■ **PROBLEM STATEMENT**
As the answer, give every line of the records that includes the word "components".

»»

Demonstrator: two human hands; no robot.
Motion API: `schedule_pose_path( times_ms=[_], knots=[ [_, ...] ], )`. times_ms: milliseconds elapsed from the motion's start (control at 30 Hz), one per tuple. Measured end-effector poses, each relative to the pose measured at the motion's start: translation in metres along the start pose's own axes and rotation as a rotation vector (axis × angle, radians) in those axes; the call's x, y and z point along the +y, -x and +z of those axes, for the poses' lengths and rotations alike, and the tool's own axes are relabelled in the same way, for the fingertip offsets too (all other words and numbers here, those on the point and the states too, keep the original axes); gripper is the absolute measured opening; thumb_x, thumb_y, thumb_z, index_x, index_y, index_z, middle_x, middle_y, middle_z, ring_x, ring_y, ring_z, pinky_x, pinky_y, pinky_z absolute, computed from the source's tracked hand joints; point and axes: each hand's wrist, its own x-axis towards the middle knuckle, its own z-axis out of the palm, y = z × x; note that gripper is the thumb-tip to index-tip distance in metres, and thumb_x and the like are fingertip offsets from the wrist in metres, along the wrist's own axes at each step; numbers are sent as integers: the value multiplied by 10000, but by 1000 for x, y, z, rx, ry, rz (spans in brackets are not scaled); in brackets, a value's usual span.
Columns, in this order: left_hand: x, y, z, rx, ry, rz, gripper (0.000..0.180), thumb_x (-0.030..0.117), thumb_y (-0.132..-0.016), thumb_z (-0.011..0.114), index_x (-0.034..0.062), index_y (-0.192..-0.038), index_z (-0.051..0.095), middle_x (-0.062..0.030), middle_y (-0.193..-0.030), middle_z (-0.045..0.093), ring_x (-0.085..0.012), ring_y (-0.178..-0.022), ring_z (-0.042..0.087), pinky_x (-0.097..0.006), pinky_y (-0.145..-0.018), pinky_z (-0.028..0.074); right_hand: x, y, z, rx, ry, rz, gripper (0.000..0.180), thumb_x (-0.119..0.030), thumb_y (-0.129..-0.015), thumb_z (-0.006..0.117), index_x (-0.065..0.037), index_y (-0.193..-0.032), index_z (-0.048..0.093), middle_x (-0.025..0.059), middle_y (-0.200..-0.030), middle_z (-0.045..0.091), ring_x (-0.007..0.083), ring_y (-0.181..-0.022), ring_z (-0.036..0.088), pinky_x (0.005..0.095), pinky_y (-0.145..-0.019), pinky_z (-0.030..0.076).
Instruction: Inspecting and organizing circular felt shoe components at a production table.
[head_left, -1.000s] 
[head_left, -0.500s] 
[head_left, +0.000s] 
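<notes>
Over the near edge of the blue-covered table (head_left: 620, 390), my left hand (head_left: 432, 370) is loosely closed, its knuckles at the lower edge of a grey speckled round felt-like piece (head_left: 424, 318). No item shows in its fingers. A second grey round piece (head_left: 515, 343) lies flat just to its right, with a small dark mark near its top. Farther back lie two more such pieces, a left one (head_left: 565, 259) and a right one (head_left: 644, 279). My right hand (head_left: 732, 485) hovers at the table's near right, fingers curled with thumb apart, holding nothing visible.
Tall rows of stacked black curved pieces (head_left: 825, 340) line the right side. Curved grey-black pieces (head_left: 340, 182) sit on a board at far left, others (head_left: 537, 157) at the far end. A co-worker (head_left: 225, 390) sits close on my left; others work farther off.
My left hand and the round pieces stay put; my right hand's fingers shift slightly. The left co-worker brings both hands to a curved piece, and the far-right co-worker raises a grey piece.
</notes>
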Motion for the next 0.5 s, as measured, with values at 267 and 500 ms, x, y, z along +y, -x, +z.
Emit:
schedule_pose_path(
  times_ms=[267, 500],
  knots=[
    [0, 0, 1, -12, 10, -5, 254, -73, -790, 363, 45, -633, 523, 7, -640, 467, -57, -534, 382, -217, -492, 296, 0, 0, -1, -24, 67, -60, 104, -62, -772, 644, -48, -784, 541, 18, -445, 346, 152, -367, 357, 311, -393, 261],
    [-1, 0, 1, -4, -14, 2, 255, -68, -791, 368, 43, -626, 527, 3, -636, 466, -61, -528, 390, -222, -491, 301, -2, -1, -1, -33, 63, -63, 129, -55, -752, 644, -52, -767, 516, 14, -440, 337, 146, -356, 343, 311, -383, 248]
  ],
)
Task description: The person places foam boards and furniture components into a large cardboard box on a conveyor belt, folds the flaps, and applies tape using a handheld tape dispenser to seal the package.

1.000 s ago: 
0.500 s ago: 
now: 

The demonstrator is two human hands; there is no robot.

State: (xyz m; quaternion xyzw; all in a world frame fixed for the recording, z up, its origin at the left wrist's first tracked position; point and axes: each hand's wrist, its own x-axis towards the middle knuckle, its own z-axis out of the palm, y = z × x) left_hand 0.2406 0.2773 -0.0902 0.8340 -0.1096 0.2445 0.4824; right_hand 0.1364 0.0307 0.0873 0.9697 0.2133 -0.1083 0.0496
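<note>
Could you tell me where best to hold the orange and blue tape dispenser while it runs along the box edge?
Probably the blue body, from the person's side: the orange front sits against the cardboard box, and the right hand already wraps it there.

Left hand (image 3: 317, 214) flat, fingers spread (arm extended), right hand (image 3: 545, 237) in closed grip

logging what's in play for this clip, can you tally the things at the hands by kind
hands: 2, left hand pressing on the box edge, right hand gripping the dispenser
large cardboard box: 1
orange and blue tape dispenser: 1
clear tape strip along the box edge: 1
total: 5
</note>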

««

■ **TASK SOLUTION**
Instruction: Inspecting and organizing circular felt shoe components at a production table.
Task description: The person places foam boards and furniture components into a large cardboard box on a conveyor belt, folds the flaps, and applies tape using a handheld tape dispenser to seal the package.

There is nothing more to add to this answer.